Всесторонне развит у романтиков и мотив чудесной жены. Романтические героини — это и путеводные звезды героев, и их ангелы-спасители, и светлые лучезарные музы, защищающие героев от искушений мира и приобщающие их трансцендентному. Как справедливо отмечал М. Ю. Лотман: «Идеал этот вызывал в сознании современников образ ангела, случайно посетившего землю и готового вернуться на свою небесную родину».

Такова героиня гофмановских «Эликсиров сатаны» Аврелия:

«…она вышла ко мне навстречу, сияя ангельской красотой, вся в белом, в фате, украшенной благоухающими розами… На иконе было изображено мученичество святой Розалии, и была она в таком же точно одеянии, как сейчас Аврелия… Аврелия взглянула на меня, в очах ее сияло необъятное небо, исполненное блаженства и любви…»

Аврелия мученически умирает, сраженное злобным двойником героя, но ее смерть приносит герою спасение и открывает тайную истину о его судьбе:

«Каждое слово Аврелии вливало мне в душу новые силы… Рассеялись черные злодейские умыслы, замерли земные вожделения. Аврелия стала невестой Христа, и теперь я спасусь от вечного проклятия и позора!.. Прощальные слова Аврелии прояснили мне тайну моих грехов, и мне открылось, что хоть я и был во всеоружии добродетели и благочестия, но, как малодушный трус, не смог противостоять сатане…. я постиг, что по благоволению Предвечного Аврелия выдержала величайший искус!.. Только теперь, когда она отторгнута от земли, юдоли скорбей, она для меня — чистейший луч бессмертной любви, впервые запылавший у меня в сердце. Да! Успение Аврелии стало для меня посвящением в таинство той любви, какая, по словам Аврелии, царит лишь в надзвездных высях и чужда всему земному».

Мифопоэтический мотив «страшного мира» был развит романтиками в контексте «готического романа». Мрачный фон, всевозможные ужасы и злодеяния, таинственная мистическая атмосфера и вместе с тем натурализм, унаследованный от плутовского и «комического» романа, — таков мир «черного» романа — романтическая преисподняя, дорогами которой идет божественный или демонический герой, чуждый миру людей и ведомый только одному ему известной целью.

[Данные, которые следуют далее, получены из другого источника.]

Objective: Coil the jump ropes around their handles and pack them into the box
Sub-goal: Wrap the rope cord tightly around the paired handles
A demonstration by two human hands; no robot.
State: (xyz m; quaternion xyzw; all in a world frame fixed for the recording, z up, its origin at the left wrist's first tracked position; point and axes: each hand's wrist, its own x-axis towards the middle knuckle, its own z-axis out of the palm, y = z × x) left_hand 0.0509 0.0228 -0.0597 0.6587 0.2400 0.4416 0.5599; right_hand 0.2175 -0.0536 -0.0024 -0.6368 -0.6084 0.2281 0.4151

Разумеется, «страшный мир» романтиков — это уже далеко не тот фольклорный «низкий» мир, который был выражен в «Метаморфозах» Апулея или плутовском романе.

Как правило, в нем нет традиционных сюжетов, герои ведомы психологически объяснимыми мотивами, а не сказочными функциями. В лучших образцах готического романа «страшный мир» — реалистически описанный бюргерский мир, знакомый романтикам. От него один шаг к реалистическим мирам Виктора Гюго, Оноре де Бальзака и Федора Достоевского.

Как справедливо отмечал Наум Берковский:

«Романтический натурализм как явление художественной литературы себя ознаменовал в «страшных» жанрах ее: в страшном романе, который именовали также и готическим и черным, и, помимо романа, еще и в драме судьбы, которая тоже могла бы называться страшной, черной, готической. Драма ли это, роман ли, всюду предпосылка страшного жанра — страшный мир, по-страшному устроенный, неодолимый в своей бесчеловечности, лежащий во зле, неустранимость которого доказывается повседневным опытом… Страшный мир страшен тем, что он окончательно сложился, не обещая движения, перемен. Собственно, это мир, в котором история кончилась, просветы кончились, мир без окон и без дверей, со сплошными стенами. (Темница — устойчивая метафора преисподней уже в средневековых рыцарских романах. — Д. С.)… Постоянные мотивы страшного мира — слепая власть материальных отношений, подавленность человека миром вещей, рабство у них, они-то и действуют как судьба в драмах судьбы… Литература XIX века унаследовала от романтиков их черные миры. Признаки черных миров можно найти и у великих реалистов, у Бальзака и даже у ясного Стендаля, у ясного Проспера Мериме».